If Anthropic is kind of like a kid at a Halloween party with a bowl full of spaghetti, telling its blindfolded friends the spaghetti is brains, European cyber agency leaders are like kids who are mad that they still haven’t gotten to stick their fingers in the brain bowl, according to a report by Politico.
That publication reached out to eight agencies in continental Europe, and they sound a bit jealous of U.S. tech companies, along with the U.S. and U.K. governments, which have all gotten a nice taste of the apparent super-hacking capabilities of Anthropic’s unreleased model, Claude Mythos Preview.
Through a spokesperson named Job Holzhauer, the Dutch cybersecurity agency told Politico, “the actual impact of the vulnerabilities found is difficult to verify without technical details.”
British authorities, meanwhile, have touched the spaghetti. I wrote yesterday that Claude Mythos Preview, has scared officials in the U.K. lavishly, and they’ve gotten all the gory details.
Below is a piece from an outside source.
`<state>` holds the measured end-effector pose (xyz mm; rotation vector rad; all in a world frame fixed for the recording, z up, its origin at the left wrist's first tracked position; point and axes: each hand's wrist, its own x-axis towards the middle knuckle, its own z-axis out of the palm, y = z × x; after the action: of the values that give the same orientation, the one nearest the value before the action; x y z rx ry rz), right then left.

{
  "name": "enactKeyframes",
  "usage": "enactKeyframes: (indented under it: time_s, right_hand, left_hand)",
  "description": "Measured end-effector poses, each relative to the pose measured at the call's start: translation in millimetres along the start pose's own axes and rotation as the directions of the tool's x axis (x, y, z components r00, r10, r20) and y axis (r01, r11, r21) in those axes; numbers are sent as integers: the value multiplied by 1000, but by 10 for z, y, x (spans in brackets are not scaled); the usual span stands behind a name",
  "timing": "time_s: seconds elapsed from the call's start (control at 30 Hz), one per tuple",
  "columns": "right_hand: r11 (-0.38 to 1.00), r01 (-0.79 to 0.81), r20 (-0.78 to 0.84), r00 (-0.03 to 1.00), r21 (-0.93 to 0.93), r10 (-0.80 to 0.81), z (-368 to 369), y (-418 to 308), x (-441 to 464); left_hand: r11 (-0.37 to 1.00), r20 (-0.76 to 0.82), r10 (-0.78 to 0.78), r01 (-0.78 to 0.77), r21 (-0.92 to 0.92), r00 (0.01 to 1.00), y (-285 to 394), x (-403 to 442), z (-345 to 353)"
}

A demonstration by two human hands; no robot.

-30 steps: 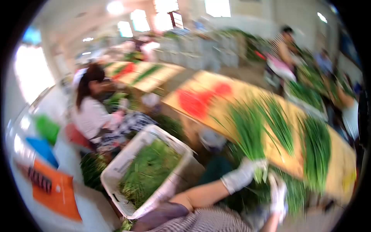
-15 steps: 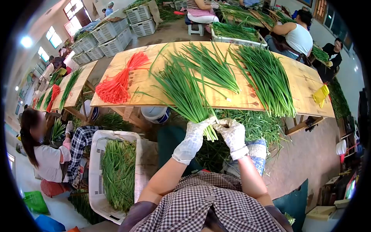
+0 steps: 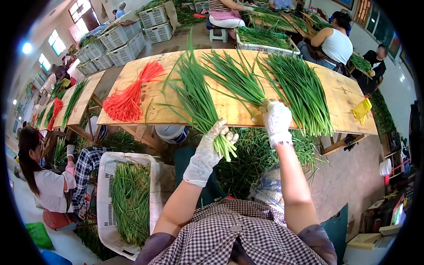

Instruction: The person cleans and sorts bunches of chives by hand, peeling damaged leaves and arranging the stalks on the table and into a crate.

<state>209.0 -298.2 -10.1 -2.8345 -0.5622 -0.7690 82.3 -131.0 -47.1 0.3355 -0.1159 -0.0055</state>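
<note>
My left hand (image 3: 212,142), in a whitish glove, is closed around the stems of a bunch of green chives (image 3: 194,90). The pale cut ends stick out below its fingers, and the leaves lean up over the table. My right hand (image 3: 277,121), gloved too, is at the stem ends of a smaller bunch of chives (image 3: 236,77) lying mid-table. Its fingers are bent over those ends and hide them. Just right of it lies a large pile of chives (image 3: 302,92). A bundle of red ties (image 3: 130,99) rests on the left of the table.
The wooden table (image 3: 349,104) spans the front, with a yellow object (image 3: 362,110) near its right end. A white crate (image 3: 104,198) of greens stands at lower left, beside a seated person (image 3: 51,185). Loose greens (image 3: 247,172) lie under the table. Other people work behind.
My right hand has left the bunch in my left hand and moved right and forward to the smaller bunch. My left hand has shifted slightly left, still holding its chives.
</note>
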Motion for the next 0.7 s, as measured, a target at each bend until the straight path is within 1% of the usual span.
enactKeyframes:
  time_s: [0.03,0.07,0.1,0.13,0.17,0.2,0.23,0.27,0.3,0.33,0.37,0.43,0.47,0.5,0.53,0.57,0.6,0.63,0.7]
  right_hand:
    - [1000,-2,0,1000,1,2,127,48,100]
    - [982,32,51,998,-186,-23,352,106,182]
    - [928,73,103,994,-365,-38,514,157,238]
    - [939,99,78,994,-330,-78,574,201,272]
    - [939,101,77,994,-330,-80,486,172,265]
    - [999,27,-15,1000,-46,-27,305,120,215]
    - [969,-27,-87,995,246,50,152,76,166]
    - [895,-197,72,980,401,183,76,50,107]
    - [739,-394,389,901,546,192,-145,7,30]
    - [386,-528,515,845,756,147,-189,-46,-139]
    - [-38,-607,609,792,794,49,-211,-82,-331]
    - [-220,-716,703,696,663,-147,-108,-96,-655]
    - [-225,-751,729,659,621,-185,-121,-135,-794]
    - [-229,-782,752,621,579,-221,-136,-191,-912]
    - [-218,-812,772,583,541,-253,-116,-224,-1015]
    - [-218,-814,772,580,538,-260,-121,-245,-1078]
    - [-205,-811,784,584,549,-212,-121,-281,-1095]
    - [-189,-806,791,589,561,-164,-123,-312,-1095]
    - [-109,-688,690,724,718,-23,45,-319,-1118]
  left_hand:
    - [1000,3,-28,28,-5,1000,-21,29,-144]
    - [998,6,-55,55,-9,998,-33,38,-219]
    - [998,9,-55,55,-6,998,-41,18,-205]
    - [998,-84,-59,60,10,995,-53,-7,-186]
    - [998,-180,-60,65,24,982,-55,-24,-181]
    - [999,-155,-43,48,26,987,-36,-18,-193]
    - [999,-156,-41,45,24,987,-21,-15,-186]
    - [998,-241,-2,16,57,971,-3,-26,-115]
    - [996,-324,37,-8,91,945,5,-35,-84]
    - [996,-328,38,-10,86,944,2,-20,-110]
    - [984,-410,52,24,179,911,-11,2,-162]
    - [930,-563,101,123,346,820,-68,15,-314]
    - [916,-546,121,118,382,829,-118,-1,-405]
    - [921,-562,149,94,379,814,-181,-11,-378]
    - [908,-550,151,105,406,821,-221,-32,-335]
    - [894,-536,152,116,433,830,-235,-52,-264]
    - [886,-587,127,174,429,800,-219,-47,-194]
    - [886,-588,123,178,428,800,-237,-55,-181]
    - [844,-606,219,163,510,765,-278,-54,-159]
Kanishka Narayan, the U.K.’s AI minister says the UK-based AI Security Institute has had sufficient access to test the model in some capacity, and it seems the test unearthed something significant. “We’ve taken action based on our findings,” Narayan wrote on X.
It’s worth noting that Politico’s report gives the impression that the eight European agencies it spoke to were disappointed with access so far, but some had apparently been allowed some unknown type of limited preview. Surprisingly, Germany—home of the largest economy in Europe—had “entered into conversations with Anthropic about Mythos,” in Politico’s phrasing, but it “had not yet been able to test the model.”
And intriguingly, an AI researcher named Laura Caroli opined to Politico that it had been possible for the EU to be “sidelined,” because the model is still unreleased. Apparently if it were on the open market, it would be bound by EU laws, and certain legal obligations would kick in.